What this task involves :: Return only those lines of the material that contain "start".

--- --- ---

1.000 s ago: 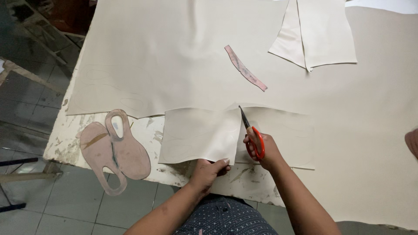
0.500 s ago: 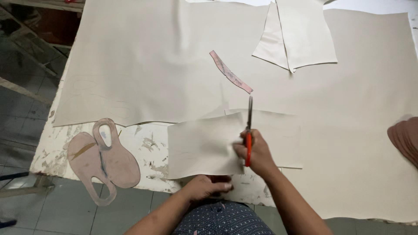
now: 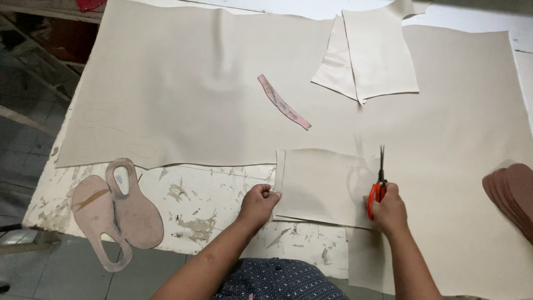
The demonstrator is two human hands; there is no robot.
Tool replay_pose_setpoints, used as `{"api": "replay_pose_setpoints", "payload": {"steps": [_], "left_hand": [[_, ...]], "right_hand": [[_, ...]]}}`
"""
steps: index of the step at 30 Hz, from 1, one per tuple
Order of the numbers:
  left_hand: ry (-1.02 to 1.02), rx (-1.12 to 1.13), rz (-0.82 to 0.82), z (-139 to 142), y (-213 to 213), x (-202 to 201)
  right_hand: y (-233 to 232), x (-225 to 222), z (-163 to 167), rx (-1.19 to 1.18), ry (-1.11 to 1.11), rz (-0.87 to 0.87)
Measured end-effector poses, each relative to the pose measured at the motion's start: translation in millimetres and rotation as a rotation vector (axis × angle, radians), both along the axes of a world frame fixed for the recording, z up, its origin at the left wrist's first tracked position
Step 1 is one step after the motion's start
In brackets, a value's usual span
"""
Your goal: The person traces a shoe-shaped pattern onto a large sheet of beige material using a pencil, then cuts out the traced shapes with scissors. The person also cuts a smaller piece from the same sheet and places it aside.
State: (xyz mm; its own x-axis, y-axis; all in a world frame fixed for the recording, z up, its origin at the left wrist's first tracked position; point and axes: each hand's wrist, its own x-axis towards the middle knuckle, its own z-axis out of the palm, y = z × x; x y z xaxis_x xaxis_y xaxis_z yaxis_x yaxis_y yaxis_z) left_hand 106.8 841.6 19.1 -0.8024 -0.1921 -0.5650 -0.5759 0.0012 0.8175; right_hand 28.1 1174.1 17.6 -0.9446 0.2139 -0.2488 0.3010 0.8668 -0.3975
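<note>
Head view of a cutting bench. Compared with half a second ago, the left hand (image 3: 260,204) has moved from the near tabletop (image 3: 211,200) edge up to the left edge of the cut panel (image 3: 322,186), where its grip is now closed on that edge; the right hand (image 3: 388,210) has stayed at the panel's right side, grip clamped around the orange handles of the scissors (image 3: 380,183), blades together and pointing far. The panel, which a second ago was only partly slit, now lies as a separate rectangle with both hands at its opposite edges, so the cut along its right side appears finished and the piece is judged ready to be lifted free. The panel sits between the two grips, touching the left one, with the scissors just beside its right edge, on top of the large sheet (image 3: 183,94). Also present: a narrow pink strip (image 3: 283,103) farther off, two folded offcuts (image 3: 372,53) far right, pink sole templates (image 3: 114,214) at near left, and a stack of brown soles (image 3: 513,194) at right.
</note>
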Motion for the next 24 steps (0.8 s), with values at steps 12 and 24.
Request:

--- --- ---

Response area ::
Measured end-effector poses, each relative to the pose measured at the motion's start: translation in millimetres and rotation as a rotation vector (axis × angle, radians), both along the axes of a world frame fixed for the recording, z up, its origin at the left wrist's first tracked position
Step 1 is one step after the motion's start

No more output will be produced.